_Task_
Go to the line holding "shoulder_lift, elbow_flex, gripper" in the data below and repeat it exactly, then each line after it up to and including the one holding "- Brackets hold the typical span". Omit pictures.

_Input data_
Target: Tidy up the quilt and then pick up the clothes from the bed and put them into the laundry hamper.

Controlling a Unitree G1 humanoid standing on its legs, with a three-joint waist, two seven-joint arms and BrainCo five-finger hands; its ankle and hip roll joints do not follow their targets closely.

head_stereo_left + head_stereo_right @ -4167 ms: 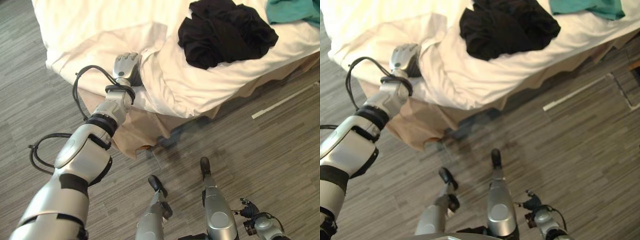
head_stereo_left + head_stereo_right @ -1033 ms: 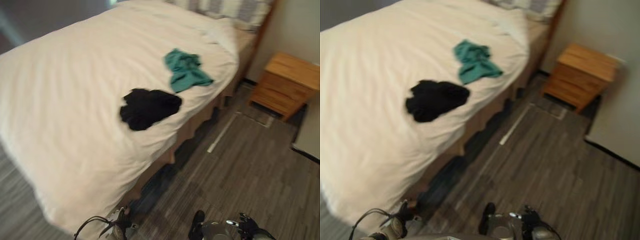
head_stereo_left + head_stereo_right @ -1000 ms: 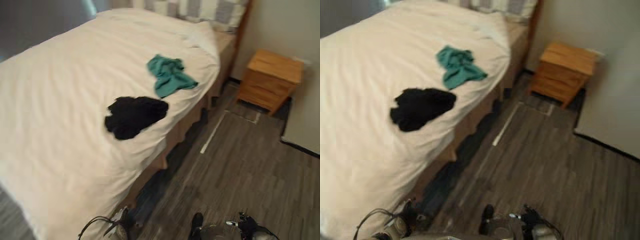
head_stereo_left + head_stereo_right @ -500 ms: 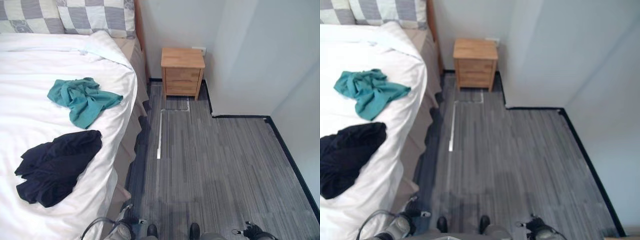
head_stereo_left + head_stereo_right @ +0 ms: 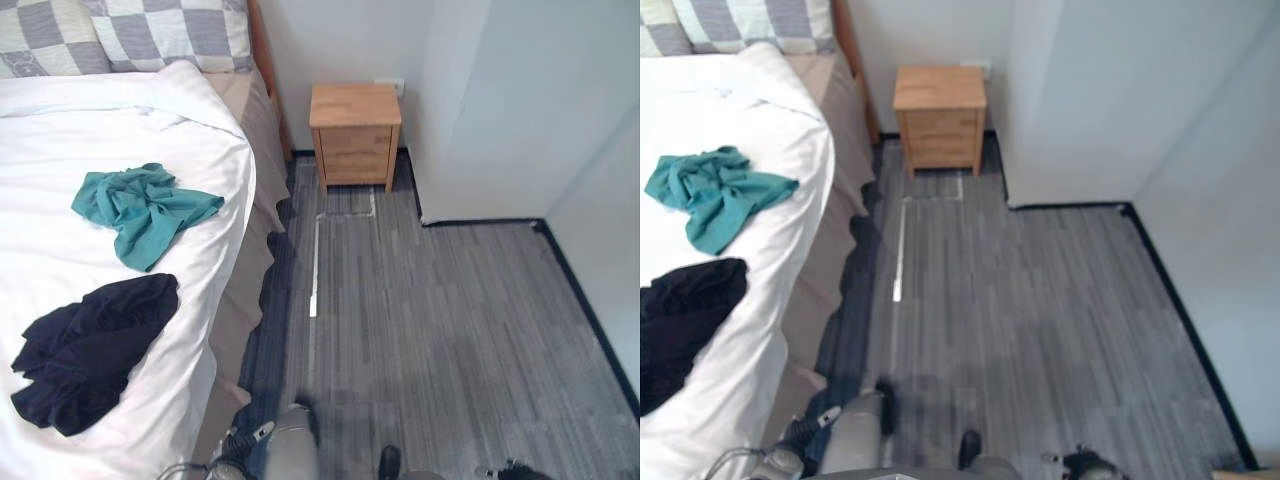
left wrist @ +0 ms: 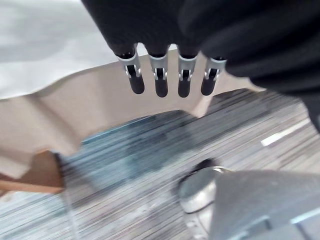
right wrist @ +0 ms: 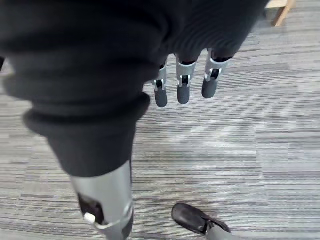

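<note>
my left hand (image 6: 170,75): fingers straight, empty | my right hand (image 7: 185,80): same | black clothes (image 5: 90,350), teal shirt (image 5: 140,205) lying on quilt (image 5: 60,130)

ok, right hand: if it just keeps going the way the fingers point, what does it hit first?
The right hand hangs open, holding nothing, fingers aimed down at the grey plank floor. Nothing lies between in the right wrist view, so it would likely meet bare floor first, though depth is hard to judge.
</note>
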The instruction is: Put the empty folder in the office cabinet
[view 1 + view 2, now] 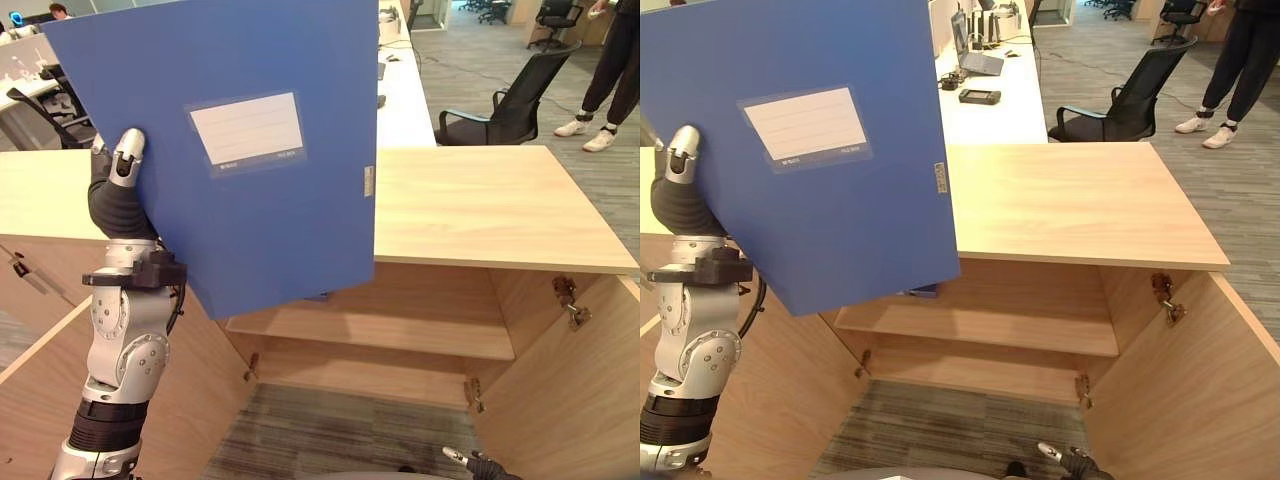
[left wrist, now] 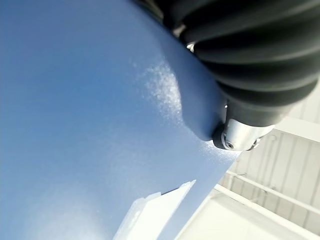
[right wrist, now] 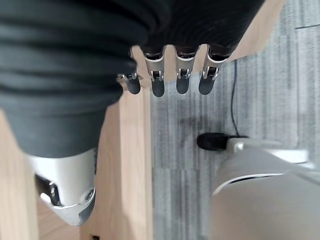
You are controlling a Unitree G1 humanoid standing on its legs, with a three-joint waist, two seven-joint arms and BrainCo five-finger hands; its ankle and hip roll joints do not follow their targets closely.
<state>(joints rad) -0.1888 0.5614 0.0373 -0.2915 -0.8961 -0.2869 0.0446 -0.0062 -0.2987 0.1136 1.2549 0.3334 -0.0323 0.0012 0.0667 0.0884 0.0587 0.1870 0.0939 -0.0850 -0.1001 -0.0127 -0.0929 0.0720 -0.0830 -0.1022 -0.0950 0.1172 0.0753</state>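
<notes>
Here the left robot hand (image 1: 120, 165) pinches the blue folder (image 1: 235, 150) by its edge, holding it upright above the open cabinet (image 1: 400, 340), whose shelf lies below; right robot hand (image 3: 170, 75) hangs low, fingers relaxed

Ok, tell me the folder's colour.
Blue folder with a white label; clearest in the left eye view.

A light wooden office cabinet (image 1: 1070, 205) stands on grey carpet floor (image 1: 950, 430), both doors swung open. Its broad top is bare wood. Inside, one shelf (image 1: 1040, 335) runs across the width, and the bottom board (image 1: 980, 378) lies below it.
</notes>
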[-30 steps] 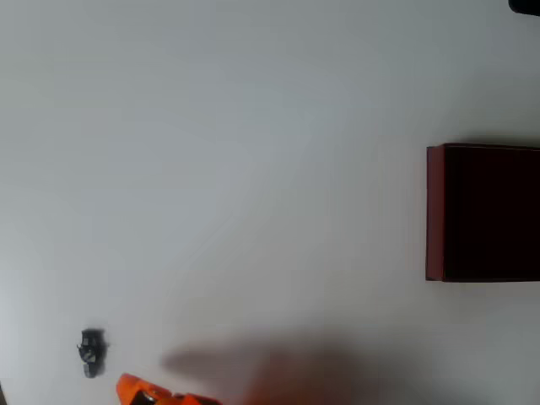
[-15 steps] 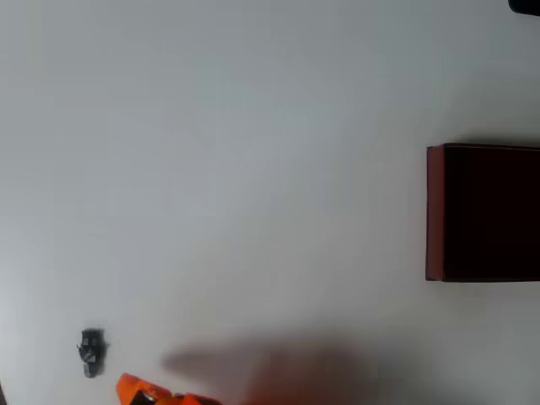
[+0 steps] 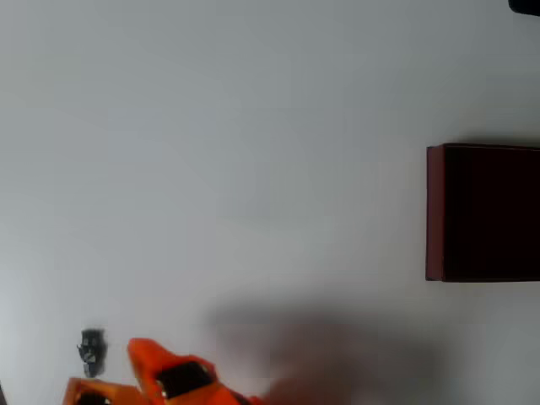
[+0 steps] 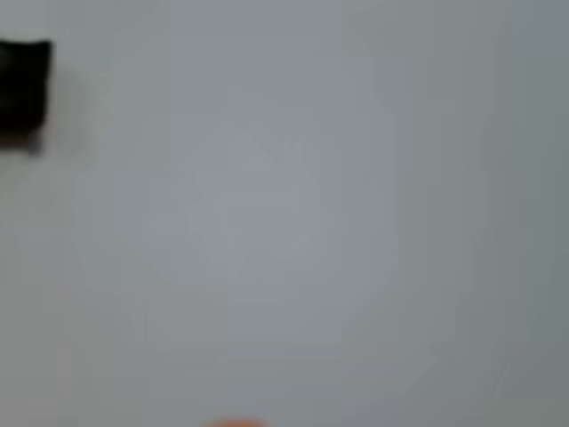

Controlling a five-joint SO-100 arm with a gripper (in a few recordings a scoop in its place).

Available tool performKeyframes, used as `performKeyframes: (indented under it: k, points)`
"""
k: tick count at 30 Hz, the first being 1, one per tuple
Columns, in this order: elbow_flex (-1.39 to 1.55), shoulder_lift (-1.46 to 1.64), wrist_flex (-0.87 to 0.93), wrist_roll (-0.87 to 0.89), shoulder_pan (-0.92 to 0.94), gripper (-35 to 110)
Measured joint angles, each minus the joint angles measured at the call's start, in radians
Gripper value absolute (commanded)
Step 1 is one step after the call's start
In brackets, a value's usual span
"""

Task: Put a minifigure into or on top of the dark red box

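Observation:
In the overhead view the minifigure (image 3: 91, 350), tiny, black and dark grey, lies on the white table near the bottom left corner. My orange gripper (image 3: 105, 369) reaches in from the bottom edge just right of and below it, apart from it. Its two fingers stand spread, so it is open with nothing held. One orange fingertip (image 3: 139, 350) is a short way right of the figure. The dark red box (image 3: 434, 211) stands far off at the right edge, cut by the frame, its inside near black. The wrist view is blurred, with a dark blob (image 4: 22, 89) at the upper left.
The white table (image 3: 253, 169) stretches bare between the figure and the box. A soft shadow of the arm (image 3: 329, 354) falls along the bottom middle. A small dark thing (image 3: 527, 5) pokes in at the top right corner.
The gripper has come further into the overhead view, upward and closer to the minifigure, and a second orange finger now shows. The arm's shadow has shifted right. Figure and box have not moved.

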Motion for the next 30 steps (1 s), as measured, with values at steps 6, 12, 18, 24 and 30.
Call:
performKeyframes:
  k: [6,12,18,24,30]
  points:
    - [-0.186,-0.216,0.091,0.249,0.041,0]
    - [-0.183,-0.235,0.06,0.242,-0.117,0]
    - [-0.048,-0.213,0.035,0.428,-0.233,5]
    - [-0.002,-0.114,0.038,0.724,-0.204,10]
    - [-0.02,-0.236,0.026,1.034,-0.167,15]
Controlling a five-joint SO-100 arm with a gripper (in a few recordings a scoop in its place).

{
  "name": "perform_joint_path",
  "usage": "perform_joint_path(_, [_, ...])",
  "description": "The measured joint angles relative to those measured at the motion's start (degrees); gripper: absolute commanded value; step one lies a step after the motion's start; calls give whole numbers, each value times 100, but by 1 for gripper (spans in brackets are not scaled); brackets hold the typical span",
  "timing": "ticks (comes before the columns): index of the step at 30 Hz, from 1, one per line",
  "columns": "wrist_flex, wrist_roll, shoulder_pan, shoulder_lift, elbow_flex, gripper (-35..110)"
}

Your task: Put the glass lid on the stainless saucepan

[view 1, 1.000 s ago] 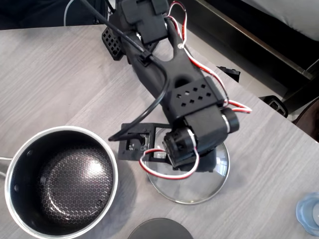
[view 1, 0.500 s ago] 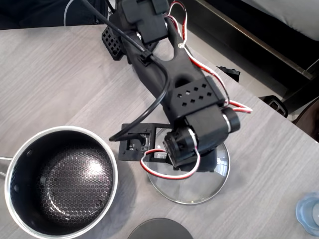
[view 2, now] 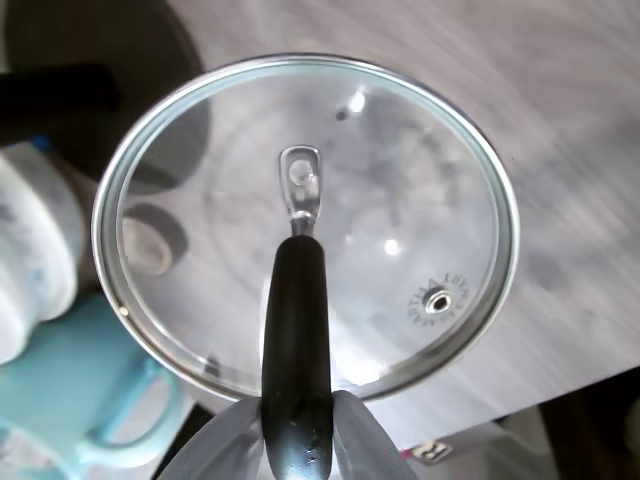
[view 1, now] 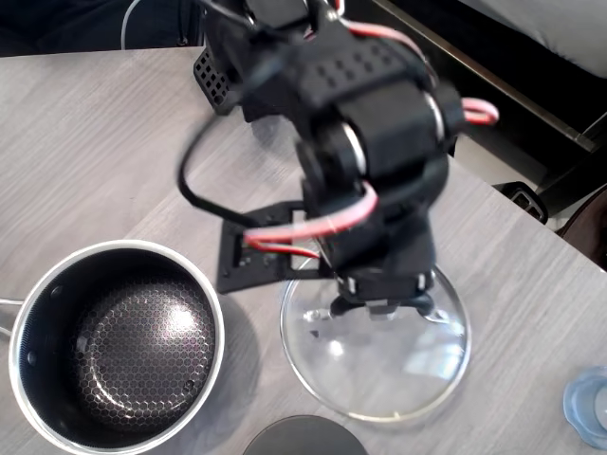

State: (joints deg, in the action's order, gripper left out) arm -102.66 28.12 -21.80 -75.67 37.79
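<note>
Clear steel-rimmed glass lid [view 2: 306, 225], black handle clamped in jaws.

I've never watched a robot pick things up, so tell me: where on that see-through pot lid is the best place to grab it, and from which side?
By the black handle arching over the middle of the glass lid, coming from above. The glass is wide, flat and smooth, while the handle is a narrow bar that stands clear of it and fits between two fingers. The gripper is closed on it there, across the bar.
</note>
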Motion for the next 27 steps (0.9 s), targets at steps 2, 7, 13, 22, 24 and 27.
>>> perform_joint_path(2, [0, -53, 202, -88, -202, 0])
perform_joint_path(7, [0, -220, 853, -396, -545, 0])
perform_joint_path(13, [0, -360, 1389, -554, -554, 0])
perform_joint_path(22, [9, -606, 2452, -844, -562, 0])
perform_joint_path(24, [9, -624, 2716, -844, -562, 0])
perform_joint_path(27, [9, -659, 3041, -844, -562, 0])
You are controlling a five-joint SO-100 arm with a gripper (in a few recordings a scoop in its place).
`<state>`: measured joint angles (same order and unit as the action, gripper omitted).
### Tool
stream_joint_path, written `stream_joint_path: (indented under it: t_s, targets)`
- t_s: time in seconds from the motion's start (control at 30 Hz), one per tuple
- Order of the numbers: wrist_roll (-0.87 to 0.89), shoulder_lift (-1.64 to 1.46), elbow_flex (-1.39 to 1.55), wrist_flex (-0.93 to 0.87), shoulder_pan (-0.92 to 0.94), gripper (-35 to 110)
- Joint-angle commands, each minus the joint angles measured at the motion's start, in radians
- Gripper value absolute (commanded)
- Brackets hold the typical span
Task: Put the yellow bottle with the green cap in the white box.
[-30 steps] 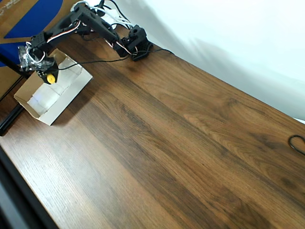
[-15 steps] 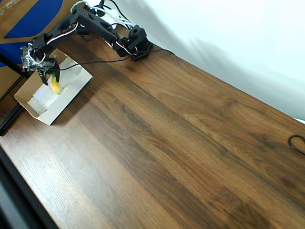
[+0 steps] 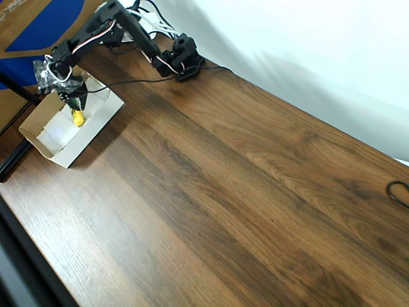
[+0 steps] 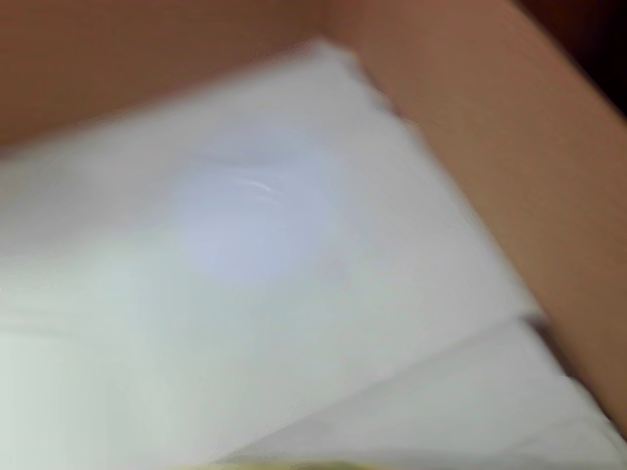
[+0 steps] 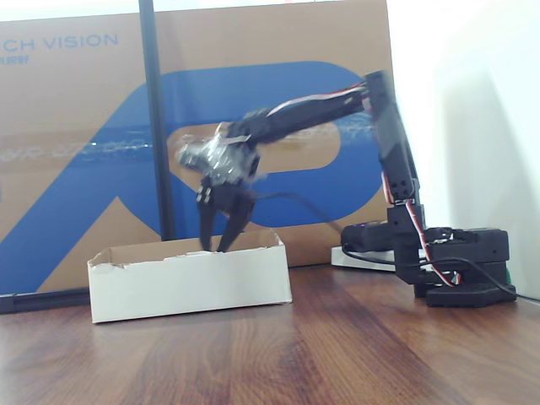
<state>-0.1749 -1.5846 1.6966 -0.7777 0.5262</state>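
Observation:
The yellow bottle with the green cap [image 3: 77,118] lies inside the white box [image 3: 55,135] at the table's far left in the overhead view, its green end pointing up toward the gripper. My gripper [image 3: 73,102] hovers just above it. In the fixed view the gripper [image 5: 219,240] is open, fingers spread, with the tips dipping behind the white box's front wall [image 5: 190,283]; the bottle is hidden there. The blurred wrist view looks onto the box's white paper lining [image 4: 245,225] and tan inner walls.
A big brown-and-blue carton [image 5: 84,126] stands right behind the box, with a black pole [image 5: 152,118] in front of it. The arm's base [image 3: 182,57] sits at the table's back edge, cables around it. The wooden table [image 3: 243,192] stretches to the right, with a black cable loop [image 3: 399,192] at its edge.
The gripper carried the bottle down into the white box and opened. The bottle now lies loose on the lining, and the gripper has risen slightly.

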Motion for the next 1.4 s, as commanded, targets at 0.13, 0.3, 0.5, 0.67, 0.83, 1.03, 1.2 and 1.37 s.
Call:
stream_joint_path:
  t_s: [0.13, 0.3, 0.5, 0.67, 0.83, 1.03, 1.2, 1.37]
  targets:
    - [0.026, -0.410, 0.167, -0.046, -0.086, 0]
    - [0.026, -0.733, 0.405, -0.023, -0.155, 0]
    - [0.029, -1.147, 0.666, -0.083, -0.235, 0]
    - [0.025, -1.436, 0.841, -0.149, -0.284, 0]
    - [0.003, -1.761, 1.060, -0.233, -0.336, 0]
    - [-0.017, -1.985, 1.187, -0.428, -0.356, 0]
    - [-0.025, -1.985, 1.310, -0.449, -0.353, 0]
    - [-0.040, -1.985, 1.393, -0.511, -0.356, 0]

_Exercise response_
  "columns": "wrist_flex, wrist_roll, shoulder_pan, shoulder_lift, elbow_flex, gripper (-35..110)"
}

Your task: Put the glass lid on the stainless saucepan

[view 1, 1.000 s ago] 
[view 1, 0.500 s ago] 
[view 2, now] 
[view 1, now] 

State: (joints deg, in the action's order, gripper left out) arm -102.66 28.12 -21.80 -75.67 37.79
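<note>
Clear steel-rimmed glass lid [view 2: 306, 225], black handle clamped in jaws.

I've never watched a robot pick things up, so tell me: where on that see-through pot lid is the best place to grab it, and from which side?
By the black handle arching over the middle of the glass lid, coming from above. The glass is wide, flat and smooth, while the handle is a narrow bar that stands clear of it and fits between two fingers. The gripper is closed on it there, across the bar.
</note>
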Motion for the next 27 steps (0.9 s), targets at steps 2, 7, 13, 22, 24 and 27.
>>> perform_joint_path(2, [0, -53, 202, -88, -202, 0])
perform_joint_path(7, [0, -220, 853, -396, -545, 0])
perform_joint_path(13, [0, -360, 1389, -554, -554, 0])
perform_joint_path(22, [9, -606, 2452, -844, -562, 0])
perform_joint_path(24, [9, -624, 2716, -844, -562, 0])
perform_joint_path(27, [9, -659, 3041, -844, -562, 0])
You are controlling a five-joint SO-100 arm with a gripper (in a few recordings a scoop in its place).
`<state>`: measured joint angles (same order and unit as the action, gripper omitted).
### Tool
stream_joint_path, written `stream_joint_path: (indented under it: t_s, targets)`
- t_s: time in seconds from the motion's start (control at 30 Hz), one per tuple
- Order of the numbers: wrist_roll (-0.87 to 0.89), shoulder_lift (-1.64 to 1.46), elbow_flex (-1.39 to 1.55), wrist_flex (-0.93 to 0.87), shoulder_pan (-0.92 to 0.94), gripper (-35 to 110)
- Joint-angle commands, each minus the joint angles measured at the motion's start, in radians
- Gripper value absolute (commanded)
- Brackets hold the typical span

There is nothing further in this answer.